Depuis son lieu de cachette, le reggae man guinéen, Takana Zion s'est exprimé sur le sujet de son départ du pays, après avoir reçu des menaces d'arrestations et a profité pour parler du mouvement Wonkhai 2020.

 

 

Dans l'émission couleurs tropicales de RFI, animé par Claudy, l'exilé politique d'Alpha Condé est devenu sur le mouvement qu'il a créé avec certains artistes guinéens et qui s'est vu disloquer sur un différend interne au sein du groupe.

 

« Ce n’est pas tout les jeunes qui son indépendant, il y a beaucoup qui sont sous l’influence de leurs familles ou de leurs ethnies.
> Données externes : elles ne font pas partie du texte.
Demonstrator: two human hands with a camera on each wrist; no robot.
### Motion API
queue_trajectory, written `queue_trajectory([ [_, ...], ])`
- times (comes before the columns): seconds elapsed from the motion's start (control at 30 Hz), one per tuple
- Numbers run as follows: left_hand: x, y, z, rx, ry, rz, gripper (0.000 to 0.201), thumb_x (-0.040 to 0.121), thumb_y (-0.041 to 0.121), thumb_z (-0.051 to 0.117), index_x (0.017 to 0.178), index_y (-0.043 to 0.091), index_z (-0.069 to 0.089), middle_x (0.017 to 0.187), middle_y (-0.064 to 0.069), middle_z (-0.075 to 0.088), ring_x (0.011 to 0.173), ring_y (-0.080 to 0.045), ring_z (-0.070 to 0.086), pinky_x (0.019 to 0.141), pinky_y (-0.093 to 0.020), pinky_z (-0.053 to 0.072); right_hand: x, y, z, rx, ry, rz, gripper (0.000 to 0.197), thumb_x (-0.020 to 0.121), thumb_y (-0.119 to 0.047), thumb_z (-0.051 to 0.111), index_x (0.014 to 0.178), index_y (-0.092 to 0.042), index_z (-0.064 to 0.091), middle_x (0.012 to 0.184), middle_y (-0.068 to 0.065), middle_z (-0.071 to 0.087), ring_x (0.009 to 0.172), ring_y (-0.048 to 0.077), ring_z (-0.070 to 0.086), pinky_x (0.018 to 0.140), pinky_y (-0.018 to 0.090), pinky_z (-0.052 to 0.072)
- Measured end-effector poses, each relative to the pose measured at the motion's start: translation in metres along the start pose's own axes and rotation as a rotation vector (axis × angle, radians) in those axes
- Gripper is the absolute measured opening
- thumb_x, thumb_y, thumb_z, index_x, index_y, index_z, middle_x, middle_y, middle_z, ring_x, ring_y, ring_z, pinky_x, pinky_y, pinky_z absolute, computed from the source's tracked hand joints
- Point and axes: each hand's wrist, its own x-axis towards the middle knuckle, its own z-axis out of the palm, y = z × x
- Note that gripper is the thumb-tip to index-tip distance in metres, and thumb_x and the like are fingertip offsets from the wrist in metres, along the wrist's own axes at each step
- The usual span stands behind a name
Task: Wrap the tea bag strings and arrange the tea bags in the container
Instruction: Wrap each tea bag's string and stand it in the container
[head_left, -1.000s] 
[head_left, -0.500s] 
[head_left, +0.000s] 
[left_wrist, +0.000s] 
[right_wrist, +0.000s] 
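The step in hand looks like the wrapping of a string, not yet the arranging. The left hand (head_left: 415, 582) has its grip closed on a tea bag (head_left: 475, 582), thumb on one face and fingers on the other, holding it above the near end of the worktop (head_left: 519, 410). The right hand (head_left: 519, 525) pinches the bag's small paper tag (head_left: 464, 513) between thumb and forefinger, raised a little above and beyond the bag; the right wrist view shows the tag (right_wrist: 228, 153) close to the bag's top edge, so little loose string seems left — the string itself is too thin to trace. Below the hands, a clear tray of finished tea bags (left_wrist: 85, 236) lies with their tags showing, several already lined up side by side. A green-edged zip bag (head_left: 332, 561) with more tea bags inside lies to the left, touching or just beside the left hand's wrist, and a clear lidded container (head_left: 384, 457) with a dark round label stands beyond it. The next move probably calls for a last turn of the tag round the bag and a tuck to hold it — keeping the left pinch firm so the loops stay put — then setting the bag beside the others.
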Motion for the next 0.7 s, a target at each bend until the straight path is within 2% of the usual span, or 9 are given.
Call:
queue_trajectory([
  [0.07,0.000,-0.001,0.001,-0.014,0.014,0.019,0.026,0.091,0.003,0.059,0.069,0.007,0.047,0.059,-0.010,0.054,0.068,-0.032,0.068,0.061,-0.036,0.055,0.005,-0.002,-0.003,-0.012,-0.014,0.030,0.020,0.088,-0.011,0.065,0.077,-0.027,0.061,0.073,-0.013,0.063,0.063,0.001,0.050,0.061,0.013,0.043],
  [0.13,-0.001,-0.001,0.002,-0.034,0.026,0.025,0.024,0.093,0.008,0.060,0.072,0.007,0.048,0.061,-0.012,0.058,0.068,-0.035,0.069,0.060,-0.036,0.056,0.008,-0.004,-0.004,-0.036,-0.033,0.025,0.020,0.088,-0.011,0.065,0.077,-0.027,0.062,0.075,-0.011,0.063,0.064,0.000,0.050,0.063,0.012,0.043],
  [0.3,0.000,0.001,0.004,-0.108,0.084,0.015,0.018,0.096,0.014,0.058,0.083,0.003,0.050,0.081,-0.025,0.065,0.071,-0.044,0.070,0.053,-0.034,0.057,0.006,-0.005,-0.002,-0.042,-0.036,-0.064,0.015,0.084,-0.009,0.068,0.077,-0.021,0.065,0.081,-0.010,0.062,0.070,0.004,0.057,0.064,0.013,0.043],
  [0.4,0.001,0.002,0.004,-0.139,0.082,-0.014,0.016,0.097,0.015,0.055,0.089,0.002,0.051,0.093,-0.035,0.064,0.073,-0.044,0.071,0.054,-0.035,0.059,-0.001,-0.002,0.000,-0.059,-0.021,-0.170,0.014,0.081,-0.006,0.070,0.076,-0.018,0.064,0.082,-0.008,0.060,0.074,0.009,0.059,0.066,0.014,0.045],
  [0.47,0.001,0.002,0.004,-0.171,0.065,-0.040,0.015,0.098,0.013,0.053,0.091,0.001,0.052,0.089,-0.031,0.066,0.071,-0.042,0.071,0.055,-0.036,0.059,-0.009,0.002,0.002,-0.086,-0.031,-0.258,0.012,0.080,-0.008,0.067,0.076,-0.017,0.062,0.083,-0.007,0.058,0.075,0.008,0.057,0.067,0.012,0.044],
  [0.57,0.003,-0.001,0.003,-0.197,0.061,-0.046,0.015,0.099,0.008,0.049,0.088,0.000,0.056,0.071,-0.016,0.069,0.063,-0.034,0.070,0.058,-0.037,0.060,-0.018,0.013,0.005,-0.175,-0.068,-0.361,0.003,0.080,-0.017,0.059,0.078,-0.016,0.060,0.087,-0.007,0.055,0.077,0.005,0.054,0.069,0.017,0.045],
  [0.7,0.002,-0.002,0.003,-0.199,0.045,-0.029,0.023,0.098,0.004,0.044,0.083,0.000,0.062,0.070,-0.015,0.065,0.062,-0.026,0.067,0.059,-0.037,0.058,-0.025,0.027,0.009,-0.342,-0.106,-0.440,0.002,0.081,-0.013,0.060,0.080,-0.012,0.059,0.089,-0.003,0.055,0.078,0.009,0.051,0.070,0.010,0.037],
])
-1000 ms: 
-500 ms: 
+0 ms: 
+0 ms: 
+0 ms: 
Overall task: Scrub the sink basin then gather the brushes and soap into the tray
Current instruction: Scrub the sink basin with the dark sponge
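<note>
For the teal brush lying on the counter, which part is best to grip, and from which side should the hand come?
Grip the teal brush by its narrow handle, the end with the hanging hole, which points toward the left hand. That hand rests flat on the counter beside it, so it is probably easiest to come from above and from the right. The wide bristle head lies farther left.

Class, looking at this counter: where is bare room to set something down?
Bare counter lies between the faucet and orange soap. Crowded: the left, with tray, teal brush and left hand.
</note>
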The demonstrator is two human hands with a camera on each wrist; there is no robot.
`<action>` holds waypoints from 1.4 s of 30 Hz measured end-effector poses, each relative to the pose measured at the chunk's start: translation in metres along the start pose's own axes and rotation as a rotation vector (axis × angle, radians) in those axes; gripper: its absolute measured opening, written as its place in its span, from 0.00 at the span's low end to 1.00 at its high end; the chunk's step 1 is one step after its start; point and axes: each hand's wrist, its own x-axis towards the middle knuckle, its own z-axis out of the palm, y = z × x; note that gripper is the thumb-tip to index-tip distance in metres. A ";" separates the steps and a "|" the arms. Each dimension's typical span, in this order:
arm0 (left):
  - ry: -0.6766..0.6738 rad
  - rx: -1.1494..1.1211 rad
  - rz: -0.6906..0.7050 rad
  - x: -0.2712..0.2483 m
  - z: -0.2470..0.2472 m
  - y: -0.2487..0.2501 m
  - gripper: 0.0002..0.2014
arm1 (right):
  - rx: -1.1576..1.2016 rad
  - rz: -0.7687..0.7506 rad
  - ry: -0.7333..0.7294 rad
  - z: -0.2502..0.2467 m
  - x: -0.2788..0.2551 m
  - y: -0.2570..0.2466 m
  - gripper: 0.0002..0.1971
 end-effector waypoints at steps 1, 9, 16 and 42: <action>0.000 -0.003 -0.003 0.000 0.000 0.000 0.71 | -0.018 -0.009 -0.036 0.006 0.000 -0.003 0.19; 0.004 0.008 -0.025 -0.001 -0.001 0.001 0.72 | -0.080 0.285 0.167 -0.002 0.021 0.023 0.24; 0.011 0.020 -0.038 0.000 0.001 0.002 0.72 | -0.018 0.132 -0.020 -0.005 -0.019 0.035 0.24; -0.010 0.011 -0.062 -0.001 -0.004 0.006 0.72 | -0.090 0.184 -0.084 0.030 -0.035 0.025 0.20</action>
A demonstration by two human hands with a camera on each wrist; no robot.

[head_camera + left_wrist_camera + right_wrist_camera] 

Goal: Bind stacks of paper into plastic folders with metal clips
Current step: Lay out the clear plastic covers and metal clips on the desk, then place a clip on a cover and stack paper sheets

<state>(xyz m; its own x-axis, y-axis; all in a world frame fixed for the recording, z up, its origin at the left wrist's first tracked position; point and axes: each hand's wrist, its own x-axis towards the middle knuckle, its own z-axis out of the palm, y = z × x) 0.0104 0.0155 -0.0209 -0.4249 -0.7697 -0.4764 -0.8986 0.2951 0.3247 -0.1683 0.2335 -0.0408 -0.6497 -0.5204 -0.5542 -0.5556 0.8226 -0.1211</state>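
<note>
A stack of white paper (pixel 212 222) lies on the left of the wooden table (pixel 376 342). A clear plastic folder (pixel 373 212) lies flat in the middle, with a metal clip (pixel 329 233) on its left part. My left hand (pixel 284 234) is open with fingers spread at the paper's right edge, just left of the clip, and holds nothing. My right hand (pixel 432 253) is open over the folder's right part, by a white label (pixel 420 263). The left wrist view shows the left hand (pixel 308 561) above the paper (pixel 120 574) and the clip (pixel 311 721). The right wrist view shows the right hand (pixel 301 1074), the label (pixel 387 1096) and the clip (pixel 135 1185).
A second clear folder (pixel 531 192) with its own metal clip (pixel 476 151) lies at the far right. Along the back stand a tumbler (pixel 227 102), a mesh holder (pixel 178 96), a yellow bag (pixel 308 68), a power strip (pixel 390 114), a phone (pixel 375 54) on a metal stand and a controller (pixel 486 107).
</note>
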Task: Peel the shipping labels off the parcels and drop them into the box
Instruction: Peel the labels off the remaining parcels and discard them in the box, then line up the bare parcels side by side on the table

Donc quand vous vous rassemblez, et que vous faite un mouvement, souvent il essaie de ramener les trucs ethniques ou les influences des partis politique. »

 

« Et voilà ce qui s’est passé avec Wonkhai 2020, moi j'ai utilisé mon carnet d'adresse pour réunir des articles afin de se produire en Europe. On a commencé très bien, on est venu faire un concert en France, après moi j'ai continué en Jamaïque où j'étais invité par la ministre de la culture jamaïcaine. »

 

« Et à mon retour à Conakry, j'entends partout qu'Alpha Condé aurait donné 50 millions et que je me suis accaparé de cet argent...» explique le Mangana

 

En d'autres termes, Takana Zion pense qu'il est très difficile à réunir les gens autour d'un tel mouvement. Ils se basent toujours sur la communauté ou derrière la politique pour barrer le chemin à ceux qu'ils s'engagent.